• **AIM OF THE EXERCISE**
Copy exactly the lines of the data below that run from the line holding "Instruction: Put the" through the line holding "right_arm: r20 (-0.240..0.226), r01", both ends included.

• **SUPPLIED DATA**
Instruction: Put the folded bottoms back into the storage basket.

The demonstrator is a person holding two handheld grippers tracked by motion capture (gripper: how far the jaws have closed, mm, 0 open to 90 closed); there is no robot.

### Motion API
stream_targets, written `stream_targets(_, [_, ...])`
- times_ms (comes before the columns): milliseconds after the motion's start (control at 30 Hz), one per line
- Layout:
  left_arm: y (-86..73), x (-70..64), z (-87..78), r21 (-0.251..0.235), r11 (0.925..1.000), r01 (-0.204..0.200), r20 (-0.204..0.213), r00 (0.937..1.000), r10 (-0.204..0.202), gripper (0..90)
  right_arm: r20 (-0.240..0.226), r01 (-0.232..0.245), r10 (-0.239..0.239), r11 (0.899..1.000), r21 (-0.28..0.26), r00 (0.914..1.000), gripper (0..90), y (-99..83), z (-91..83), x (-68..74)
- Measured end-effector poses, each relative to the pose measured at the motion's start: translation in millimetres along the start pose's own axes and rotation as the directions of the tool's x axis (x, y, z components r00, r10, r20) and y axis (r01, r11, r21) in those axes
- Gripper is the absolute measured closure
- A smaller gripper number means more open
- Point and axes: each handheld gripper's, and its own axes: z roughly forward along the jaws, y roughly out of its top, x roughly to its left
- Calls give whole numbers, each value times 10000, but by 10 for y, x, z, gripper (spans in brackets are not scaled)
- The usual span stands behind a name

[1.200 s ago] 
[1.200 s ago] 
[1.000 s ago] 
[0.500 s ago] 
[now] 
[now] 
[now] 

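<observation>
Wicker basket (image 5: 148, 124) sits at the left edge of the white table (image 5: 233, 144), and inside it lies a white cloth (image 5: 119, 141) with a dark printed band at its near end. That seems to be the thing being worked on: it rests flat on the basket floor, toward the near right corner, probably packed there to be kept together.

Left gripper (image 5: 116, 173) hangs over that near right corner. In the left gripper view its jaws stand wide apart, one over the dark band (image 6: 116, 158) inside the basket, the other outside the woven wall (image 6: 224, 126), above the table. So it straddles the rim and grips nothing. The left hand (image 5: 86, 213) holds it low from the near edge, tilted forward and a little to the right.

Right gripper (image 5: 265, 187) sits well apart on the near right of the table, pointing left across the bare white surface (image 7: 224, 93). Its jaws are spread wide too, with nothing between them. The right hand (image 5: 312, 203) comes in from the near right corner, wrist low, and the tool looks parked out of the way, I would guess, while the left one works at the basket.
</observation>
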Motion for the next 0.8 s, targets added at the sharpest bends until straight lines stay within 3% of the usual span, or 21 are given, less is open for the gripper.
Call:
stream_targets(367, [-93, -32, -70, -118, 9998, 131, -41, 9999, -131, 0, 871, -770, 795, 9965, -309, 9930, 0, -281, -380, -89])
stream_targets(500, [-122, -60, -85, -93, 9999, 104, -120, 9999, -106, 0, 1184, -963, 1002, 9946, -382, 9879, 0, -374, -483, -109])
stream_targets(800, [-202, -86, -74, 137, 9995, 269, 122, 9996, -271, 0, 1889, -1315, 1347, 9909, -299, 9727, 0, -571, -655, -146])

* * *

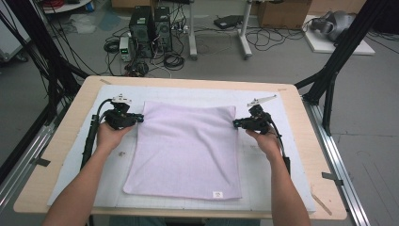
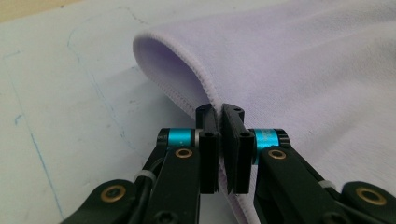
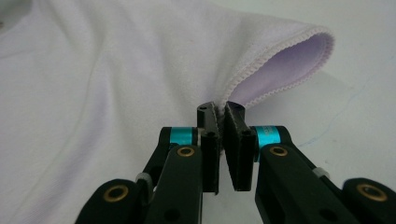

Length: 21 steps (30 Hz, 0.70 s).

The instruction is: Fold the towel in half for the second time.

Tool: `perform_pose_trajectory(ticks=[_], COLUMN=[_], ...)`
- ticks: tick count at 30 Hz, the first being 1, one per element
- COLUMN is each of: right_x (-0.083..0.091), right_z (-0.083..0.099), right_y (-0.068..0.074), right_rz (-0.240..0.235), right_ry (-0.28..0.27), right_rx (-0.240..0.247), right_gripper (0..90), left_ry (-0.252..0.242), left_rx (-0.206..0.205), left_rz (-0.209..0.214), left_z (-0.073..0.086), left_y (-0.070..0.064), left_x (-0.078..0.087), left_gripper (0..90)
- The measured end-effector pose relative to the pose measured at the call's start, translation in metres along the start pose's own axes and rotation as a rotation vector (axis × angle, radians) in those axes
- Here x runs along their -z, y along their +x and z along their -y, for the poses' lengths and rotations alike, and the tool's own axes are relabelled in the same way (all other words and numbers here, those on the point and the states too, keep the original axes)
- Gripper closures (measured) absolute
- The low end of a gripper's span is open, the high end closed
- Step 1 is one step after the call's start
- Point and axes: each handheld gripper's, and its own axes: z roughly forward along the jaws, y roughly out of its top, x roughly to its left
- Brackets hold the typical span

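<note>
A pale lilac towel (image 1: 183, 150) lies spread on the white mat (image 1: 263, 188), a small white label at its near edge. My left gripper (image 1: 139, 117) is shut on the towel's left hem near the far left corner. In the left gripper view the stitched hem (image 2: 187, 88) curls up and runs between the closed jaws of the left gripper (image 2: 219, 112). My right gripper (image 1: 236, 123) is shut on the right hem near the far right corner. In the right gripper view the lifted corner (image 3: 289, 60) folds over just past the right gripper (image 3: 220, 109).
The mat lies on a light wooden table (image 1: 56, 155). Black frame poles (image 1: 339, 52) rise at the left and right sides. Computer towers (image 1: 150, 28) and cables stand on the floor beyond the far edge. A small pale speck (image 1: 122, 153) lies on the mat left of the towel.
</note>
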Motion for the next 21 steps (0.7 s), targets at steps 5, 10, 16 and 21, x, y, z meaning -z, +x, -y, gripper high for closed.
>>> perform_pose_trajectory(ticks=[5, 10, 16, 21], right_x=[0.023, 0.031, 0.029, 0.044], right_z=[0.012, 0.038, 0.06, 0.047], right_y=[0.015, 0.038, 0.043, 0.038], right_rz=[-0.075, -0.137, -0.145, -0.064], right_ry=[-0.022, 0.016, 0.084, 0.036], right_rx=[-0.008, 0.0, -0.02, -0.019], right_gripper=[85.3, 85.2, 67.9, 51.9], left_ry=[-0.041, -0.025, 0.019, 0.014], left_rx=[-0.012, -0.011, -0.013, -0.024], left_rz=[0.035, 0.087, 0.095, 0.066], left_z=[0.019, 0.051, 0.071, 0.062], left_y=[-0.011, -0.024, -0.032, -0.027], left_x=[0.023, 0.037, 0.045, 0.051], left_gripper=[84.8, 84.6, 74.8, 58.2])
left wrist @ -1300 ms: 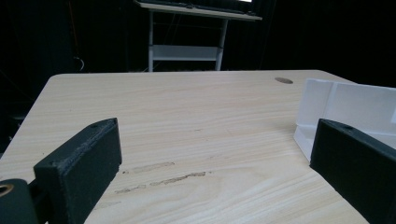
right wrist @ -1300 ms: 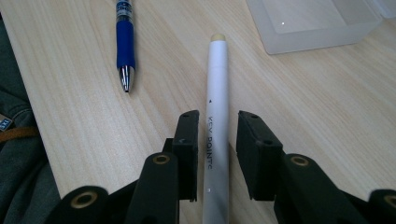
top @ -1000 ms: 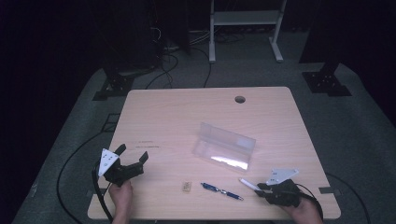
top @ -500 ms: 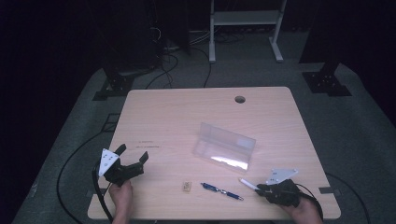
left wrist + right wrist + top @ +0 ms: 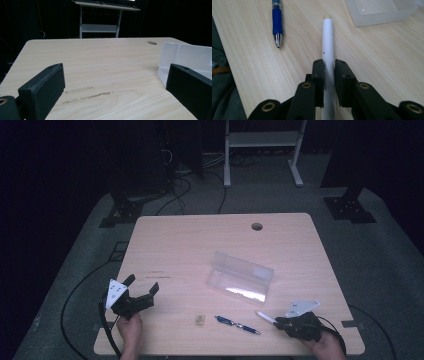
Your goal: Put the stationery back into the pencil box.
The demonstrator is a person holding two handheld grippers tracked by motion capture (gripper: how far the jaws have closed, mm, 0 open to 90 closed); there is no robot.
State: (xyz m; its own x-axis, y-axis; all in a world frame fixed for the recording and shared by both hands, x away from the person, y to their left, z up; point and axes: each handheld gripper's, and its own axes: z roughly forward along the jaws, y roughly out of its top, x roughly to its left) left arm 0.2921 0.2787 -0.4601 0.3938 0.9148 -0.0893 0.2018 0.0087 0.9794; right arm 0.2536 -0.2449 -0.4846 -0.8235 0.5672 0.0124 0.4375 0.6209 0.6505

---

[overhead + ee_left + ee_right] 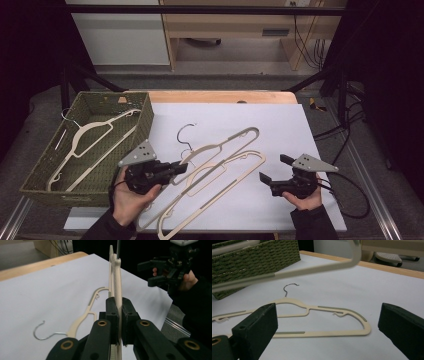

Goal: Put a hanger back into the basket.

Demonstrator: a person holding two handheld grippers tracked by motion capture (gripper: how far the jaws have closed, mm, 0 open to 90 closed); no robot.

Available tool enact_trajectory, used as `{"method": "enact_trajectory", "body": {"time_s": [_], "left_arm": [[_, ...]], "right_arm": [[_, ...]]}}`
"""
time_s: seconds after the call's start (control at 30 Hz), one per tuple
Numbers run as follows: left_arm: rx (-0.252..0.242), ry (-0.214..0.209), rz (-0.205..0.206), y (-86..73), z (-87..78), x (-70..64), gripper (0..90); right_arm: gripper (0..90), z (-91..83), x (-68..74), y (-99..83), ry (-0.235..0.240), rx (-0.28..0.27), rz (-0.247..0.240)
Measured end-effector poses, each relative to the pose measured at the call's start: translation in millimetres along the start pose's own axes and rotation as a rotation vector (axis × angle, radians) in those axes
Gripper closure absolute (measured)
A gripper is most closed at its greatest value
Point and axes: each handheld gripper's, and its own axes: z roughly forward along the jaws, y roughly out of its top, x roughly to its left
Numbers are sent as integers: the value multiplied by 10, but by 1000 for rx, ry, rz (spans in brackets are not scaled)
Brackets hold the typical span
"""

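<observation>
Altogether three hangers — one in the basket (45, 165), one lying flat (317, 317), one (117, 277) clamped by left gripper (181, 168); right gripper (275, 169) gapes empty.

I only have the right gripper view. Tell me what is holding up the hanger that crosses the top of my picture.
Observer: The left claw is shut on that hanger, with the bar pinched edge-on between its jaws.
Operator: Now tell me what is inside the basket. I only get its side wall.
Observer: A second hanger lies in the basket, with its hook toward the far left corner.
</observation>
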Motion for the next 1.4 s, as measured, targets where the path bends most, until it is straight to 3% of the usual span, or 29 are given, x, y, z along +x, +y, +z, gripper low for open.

• **YOUR RESPONSE**
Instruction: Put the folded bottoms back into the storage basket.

The demonstrator is a person holding two handheld grippers tracked by motion capture (gripper: how far the jaws have closed, mm, 0 open to 90 closed); there is no robot.

### Motion API
stream_targets, written `stream_targets(_, [_, ...])`
- times_ms (comes before the columns): milliseconds after the motion's start (control at 30 Hz), one per line
- Layout:
  left_arm: y (-86..73), x (-70..64), z (-87..78), r21 (-0.251..0.235), r11 (0.925..1.000), r01 (-0.204..0.200), r20 (-0.204..0.213), r00 (0.937..1.000), r10 (-0.204..0.202), gripper (0..90)
  right_arm: r20 (-0.240..0.226), r01 (-0.232..0.245), r10 (-0.239..0.239), r11 (0.899..1.000), r21 (-0.28..0.26), r00 (0.914..1.000), gripper (0..90), y (-99..83), z (-91..83), x (-68..74)

There is no more to this answer.